● Work request
A verbatim copy of the data is wanted, minus any picture in it.

● Information provided
**********

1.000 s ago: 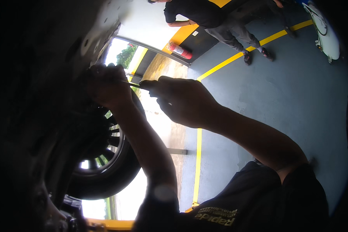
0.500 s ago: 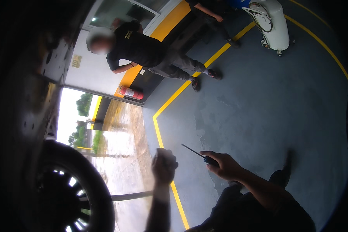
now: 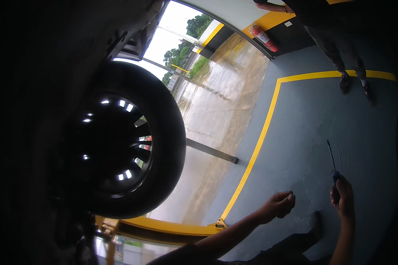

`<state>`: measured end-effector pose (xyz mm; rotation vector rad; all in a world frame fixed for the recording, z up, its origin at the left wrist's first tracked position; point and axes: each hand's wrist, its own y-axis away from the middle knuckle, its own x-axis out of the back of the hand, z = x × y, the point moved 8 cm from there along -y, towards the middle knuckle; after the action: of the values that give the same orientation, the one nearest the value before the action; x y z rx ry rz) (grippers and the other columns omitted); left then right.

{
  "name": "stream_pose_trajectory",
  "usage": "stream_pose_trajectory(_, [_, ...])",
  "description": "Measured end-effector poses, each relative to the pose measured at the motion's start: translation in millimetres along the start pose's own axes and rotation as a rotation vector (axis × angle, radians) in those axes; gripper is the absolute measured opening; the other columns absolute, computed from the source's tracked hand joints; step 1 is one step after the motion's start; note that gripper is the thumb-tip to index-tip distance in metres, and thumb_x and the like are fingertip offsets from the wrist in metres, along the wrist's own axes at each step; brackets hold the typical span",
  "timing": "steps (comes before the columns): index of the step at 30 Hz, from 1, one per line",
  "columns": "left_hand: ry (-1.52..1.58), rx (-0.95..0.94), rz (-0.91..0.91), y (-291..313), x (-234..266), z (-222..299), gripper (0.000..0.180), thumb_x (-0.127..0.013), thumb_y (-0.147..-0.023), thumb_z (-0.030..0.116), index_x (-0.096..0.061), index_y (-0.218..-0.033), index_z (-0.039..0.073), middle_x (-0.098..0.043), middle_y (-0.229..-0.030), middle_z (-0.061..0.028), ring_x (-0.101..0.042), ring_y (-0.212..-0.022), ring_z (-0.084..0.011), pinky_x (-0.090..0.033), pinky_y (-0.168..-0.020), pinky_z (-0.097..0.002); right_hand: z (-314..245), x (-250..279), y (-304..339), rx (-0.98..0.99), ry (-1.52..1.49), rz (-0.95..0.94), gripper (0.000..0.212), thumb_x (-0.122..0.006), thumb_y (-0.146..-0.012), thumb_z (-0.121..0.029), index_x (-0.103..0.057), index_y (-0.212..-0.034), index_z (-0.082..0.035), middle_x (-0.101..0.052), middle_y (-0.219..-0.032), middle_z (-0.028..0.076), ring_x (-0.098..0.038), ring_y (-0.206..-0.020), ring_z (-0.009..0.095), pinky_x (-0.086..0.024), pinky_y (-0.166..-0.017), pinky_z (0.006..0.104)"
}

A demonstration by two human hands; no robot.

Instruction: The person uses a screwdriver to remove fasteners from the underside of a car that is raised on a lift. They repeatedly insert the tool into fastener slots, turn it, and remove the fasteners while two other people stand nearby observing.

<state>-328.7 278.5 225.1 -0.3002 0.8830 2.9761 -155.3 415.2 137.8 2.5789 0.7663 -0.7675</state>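
Screwdriver (image 3: pixel 332 164) with a thin dark shaft points up from my right hand (image 3: pixel 342 196), fingers wrapped round its blue handle; I judge a firm, straight grip best. My left hand (image 3: pixel 278 204) is curled into a loose fist, holding nothing I can see. Both hover low over the grey floor (image 3: pixel 305 132), well apart from the raised car's wheel (image 3: pixel 128 139).

A car workshop: raised wheel (image 3: pixel 128 141), yellow-lined floor (image 3: pixel 305 132).
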Motion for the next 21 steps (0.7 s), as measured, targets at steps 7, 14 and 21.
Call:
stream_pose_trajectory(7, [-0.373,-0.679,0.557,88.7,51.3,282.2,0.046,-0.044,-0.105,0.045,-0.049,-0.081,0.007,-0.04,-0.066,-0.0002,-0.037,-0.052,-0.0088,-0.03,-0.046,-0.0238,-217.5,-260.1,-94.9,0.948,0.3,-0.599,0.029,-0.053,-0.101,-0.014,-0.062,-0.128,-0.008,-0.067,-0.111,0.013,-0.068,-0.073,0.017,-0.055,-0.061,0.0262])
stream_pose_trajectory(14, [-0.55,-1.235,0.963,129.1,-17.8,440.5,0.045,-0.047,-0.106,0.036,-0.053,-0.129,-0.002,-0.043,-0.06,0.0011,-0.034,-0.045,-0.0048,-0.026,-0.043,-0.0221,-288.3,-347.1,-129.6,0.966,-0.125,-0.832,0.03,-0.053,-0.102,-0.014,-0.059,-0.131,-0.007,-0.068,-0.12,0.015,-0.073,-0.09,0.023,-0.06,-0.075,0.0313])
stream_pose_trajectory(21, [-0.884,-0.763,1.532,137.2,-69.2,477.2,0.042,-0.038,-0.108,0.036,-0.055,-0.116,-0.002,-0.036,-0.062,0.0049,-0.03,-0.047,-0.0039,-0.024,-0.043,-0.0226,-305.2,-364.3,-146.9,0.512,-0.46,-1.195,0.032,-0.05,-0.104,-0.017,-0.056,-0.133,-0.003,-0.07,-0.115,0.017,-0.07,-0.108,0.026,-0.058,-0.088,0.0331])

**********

● Response below
1.000 s ago: 
0.500 s ago: 
now: 

`<state>`: measured end-effector pose (xyz mm; rotation vector rad; all in a world frame fixed for the recording, z up, its origin at the left wrist's first tracked position; point and axes: each hand's wrist, its own y-axis away from the middle knuckle, its own x-axis out of the back of the hand, z = x × y, the point moved 8 cm from there along -y, towards the middle knuckle; after the action: of the values that give the same orientation, the one nearest the value before the action; x y z rx ry rz) (grippers and the other columns omitted); left then right.

{
  "name": "stream_pose_trajectory",
  "usage": "stream_pose_trajectory(_, [_, ...])",
  "description": "Measured end-effector poses, each relative to the pose measured at the motion's start: translation in millimetres along the start pose's own axes and rotation as a rotation vector (axis × angle, radians) in those axes; gripper is the absolute measured opening; the other columns absolute, computed from the source's tracked hand joints; step 1 is one step after the motion's start; note that gripper is the thumb-tip to index-tip distance in metres, and thumb_x and the like are fingertip offsets from the wrist in metres, along the wrist's own axes at each step; brackets hold the typical span",
  "timing": "steps (comes before the columns): index of the step at 30 Hz, from 1, one per line",
  "columns": "left_hand: ry (-1.52..1.58), rx (-0.95..0.94), rz (-0.91..0.91), y (-291..313), x (-234..266), z (-222..299), gripper (0.000..0.180), thumb_x (-0.127..0.013), thumb_y (-0.147..-0.023), thumb_z (-0.030..0.116), index_x (-0.096..0.061), index_y (-0.218..-0.033), index_z (-0.039..0.073), middle_x (-0.098..0.043), middle_y (-0.229..-0.030), middle_z (-0.061..0.028), ring_x (-0.101..0.042), ring_y (-0.212..-0.022), ring_z (-0.084..0.011), pinky_x (-0.090..0.033), pinky_y (-0.168..-0.020), pinky_z (-0.097..0.002); right_hand: z (-314..245), x (-250..279), y (-304..339), rx (-0.98..0.99), ry (-1.52..1.49), rz (-0.95..0.94), gripper (0.000..0.212), thumb_x (-0.122..0.006), thumb_y (-0.146..-0.012), thumb_z (-0.121..0.029), index_x (-0.103..0.057), index_y (-0.212..-0.034), index_z (-0.082..0.035), middle_x (-0.101..0.052), middle_y (-0.219..-0.032), middle_z (-0.028..0.076), ring_x (-0.098..0.038), ring_y (-0.206..-0.020), ring_z (-0.009..0.095), pinky_x (-0.086..0.024), pinky_y (-0.166..-0.017), pinky_z (0.006..0.104)"
}

A demonstration by two human hands; no robot.

Instruction: The person uses a screwdriver to remove fasteners from the underside of a car that is raised on a lift. They repeatedly insert the tool into fastener slots, turn it, and remove the fasteners while two other people stand nearby observing.

<state>-328.7 278.5 225.1 -0.3002 0.8830 2.9761 -155.3 415.2 137.8 2.5789 0.7663 -0.7675</state>
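Screwdriver (image 3: pixel 332 164) with a thin dark shaft points up from my right hand (image 3: pixel 342 196), fingers wrapped round its blue handle; I judge a firm, straight grip best. My left hand (image 3: pixel 278 204) is curled into a loose fist, holding nothing I can see. Both hover low over the grey floor (image 3: pixel 305 132), well apart from the raised car's wheel (image 3: pixel 128 139).

A car workshop: raised wheel (image 3: pixel 128 141), yellow-lined floor (image 3: pixel 305 132).
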Motion for the next 21 steps (0.7 s), as measured, targets at steps 7, 14 and 21.
Call:
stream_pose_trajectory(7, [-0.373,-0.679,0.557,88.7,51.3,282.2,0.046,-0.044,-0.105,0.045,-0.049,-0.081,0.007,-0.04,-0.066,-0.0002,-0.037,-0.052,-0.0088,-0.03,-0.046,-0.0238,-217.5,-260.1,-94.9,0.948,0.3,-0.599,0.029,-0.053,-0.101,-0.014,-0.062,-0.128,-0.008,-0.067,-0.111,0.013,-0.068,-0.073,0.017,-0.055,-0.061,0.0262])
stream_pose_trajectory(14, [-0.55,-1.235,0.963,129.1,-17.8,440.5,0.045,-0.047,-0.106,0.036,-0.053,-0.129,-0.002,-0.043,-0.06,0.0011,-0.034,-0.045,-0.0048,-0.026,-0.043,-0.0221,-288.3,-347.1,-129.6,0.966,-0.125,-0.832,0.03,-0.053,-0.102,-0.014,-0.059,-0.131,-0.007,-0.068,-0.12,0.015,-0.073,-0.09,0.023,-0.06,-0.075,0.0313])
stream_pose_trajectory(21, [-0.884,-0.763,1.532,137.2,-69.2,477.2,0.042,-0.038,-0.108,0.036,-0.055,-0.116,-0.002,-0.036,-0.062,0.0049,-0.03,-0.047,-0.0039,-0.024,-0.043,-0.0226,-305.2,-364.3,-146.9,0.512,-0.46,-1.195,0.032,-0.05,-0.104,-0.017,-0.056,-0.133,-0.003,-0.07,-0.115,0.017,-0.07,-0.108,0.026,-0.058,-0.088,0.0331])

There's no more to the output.